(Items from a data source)
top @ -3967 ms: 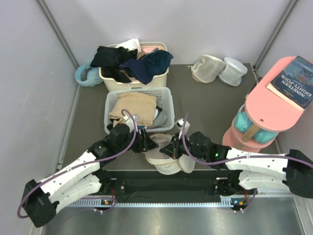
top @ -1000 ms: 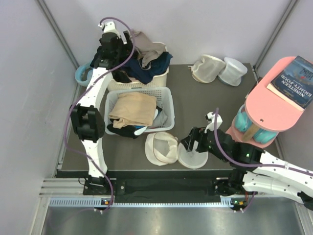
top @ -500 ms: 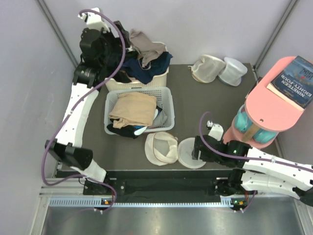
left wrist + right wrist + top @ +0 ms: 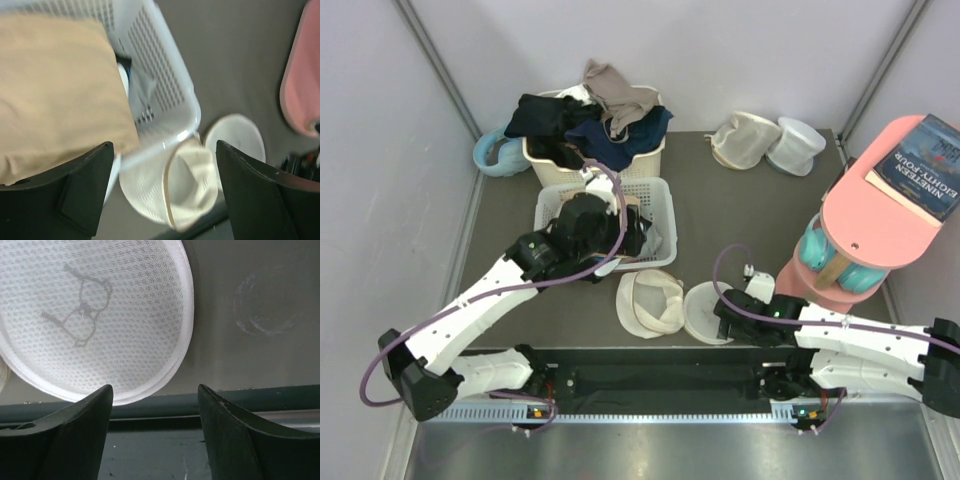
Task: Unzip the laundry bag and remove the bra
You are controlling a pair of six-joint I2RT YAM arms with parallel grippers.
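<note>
Grey bench from above: the laundry bag lies unzipped near the front edge, and the bra is draped on the far basket. Left wrist: left fingers spread above tan cloth. Only the right wrist shows the bag's pictogram, with the right fingers spread.

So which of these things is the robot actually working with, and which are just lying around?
In the job: laundry bag, lying open; bra, atop the back basket.
Lying about: white basket, tan cloth, navy garment, beige pouch, whiter pouch, book, pink stand.
</note>
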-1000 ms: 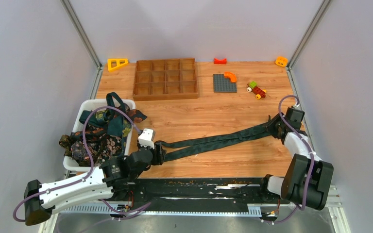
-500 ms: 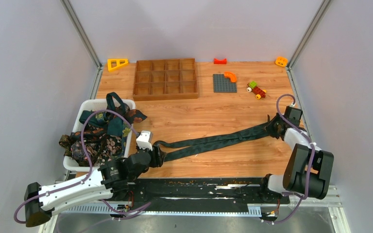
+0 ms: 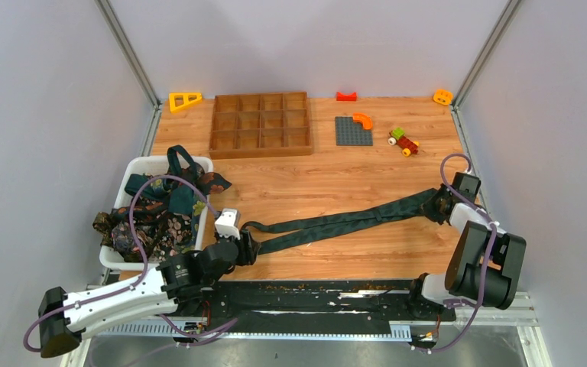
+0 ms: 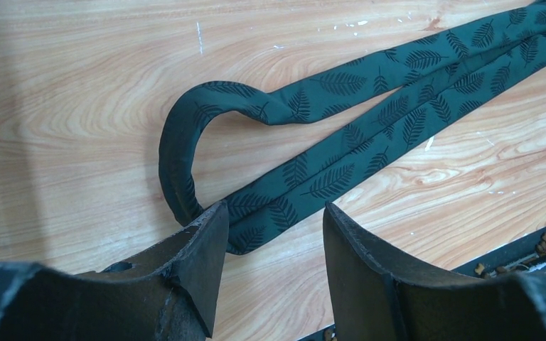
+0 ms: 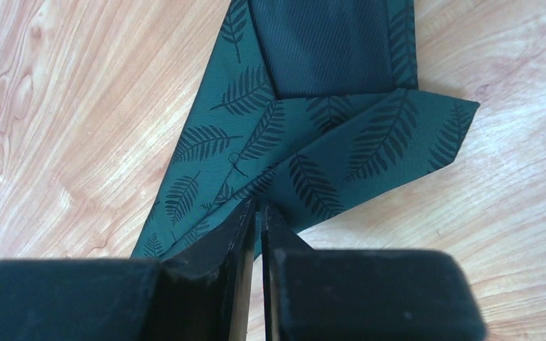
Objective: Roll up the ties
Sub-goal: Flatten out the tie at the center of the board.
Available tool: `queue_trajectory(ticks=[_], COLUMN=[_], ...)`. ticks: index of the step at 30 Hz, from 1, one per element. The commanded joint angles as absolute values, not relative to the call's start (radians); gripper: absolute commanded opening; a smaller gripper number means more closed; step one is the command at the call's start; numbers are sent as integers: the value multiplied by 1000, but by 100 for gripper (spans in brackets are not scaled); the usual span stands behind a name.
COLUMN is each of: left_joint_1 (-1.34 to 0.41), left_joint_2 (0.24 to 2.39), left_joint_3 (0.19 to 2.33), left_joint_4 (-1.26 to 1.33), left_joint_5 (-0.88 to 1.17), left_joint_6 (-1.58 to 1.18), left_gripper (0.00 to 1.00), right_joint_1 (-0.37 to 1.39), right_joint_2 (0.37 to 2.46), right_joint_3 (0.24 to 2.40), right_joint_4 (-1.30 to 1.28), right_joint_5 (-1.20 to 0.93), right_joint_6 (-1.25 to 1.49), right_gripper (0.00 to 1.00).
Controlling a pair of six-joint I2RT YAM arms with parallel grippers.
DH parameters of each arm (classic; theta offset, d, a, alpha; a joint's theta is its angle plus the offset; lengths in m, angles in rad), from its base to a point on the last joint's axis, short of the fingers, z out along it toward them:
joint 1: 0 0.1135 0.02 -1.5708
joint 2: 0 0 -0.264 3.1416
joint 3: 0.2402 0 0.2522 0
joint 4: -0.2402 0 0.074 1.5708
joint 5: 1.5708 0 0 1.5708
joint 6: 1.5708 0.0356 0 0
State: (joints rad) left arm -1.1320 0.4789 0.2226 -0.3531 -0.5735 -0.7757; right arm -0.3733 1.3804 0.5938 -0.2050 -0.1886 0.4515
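Overhead, we see 1 dark green tie (image 3: 344, 222) doubled across the table (image 3: 336, 180), running from the left gripper (image 3: 246, 246) near the front edge to the right gripper (image 3: 437, 205) at the right edge. More ties (image 3: 160, 218) fill a white bin (image 3: 141, 162) at the left edge. From the left wrist, our fingers (image 4: 199, 249) stand released, straddling its looped fold. From the right wrist, both fingers are clenched on its pointed end.

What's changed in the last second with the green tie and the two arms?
The right tool, shut on the wide end of the green tie, drew it slightly rightward. The left tool, open at the looped end, eased slightly toward the near edge. The bin of ties, wooden tray and toy car stayed put.
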Motion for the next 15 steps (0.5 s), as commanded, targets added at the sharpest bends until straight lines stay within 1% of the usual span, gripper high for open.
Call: queue_trajectory(ticks=[1,4,7,15], left_joint_1=[-1133,-1132,-1132,-1133], left_joint_2=[498,524,557,690], left_joint_3=[229,248,249,243], left_joint_4=[-272,-254,-213,-76], left_joint_5=[-601,-605,-604,-572], left_joint_6=[-761,-735,-722,-714], left_gripper=[59,59,59,59], right_joint_1=[-382,-362,-327,-307], right_joint_2=[1328,1263,1264,1443], right_joint_3=[599,627,677,750], right_joint_4=[-185,-222,-271,-298], right_joint_5=[-229,-234,-224,-210], right_joint_6=[458,458,444,441], right_gripper=[10,12,14,14])
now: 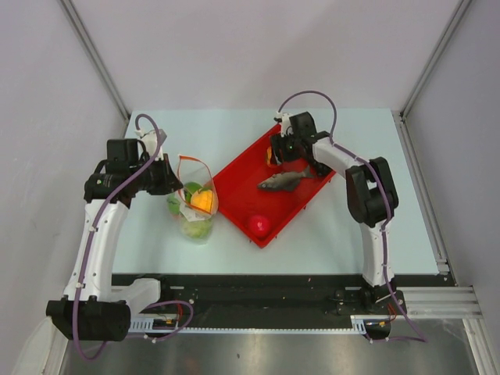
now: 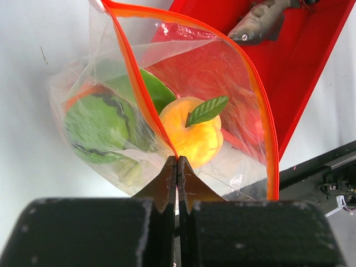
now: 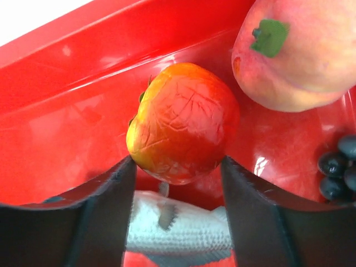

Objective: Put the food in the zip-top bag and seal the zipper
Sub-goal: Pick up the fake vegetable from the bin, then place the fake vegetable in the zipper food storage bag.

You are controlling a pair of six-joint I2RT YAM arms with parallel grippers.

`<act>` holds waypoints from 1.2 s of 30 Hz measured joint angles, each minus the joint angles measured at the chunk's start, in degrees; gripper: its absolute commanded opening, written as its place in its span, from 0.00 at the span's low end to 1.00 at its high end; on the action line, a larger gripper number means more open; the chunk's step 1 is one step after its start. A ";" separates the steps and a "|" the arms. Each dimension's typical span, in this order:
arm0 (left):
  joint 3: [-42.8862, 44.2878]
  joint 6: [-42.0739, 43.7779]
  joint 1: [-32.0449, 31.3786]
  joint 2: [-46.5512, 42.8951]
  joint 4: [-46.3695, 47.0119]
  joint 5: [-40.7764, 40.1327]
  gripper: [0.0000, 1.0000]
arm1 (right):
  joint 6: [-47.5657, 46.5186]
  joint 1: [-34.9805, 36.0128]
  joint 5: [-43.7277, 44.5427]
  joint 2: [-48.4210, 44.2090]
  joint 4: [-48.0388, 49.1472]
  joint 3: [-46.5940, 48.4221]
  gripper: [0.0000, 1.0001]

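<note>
A: Left gripper (image 2: 177, 160)?
B: Fingers pressed together, pinching the zipper (image 2: 139, 94) at the left edge of the zip-top bag (image 2: 233, 78), mouth gaping. Bag lies just left of the red tray (image 1: 234, 180); leafed orange (image 2: 194, 136) and striped melon (image 2: 97, 125) inside.
A: Right gripper (image 3: 178, 167)?
B: Far corner of tray; fingers against both sides of a red-orange fruit (image 3: 181, 122), peach (image 3: 300, 55) and grapes (image 3: 336, 167) just beside it
</note>
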 measured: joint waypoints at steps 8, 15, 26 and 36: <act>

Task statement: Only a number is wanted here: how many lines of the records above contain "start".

Task answer: 2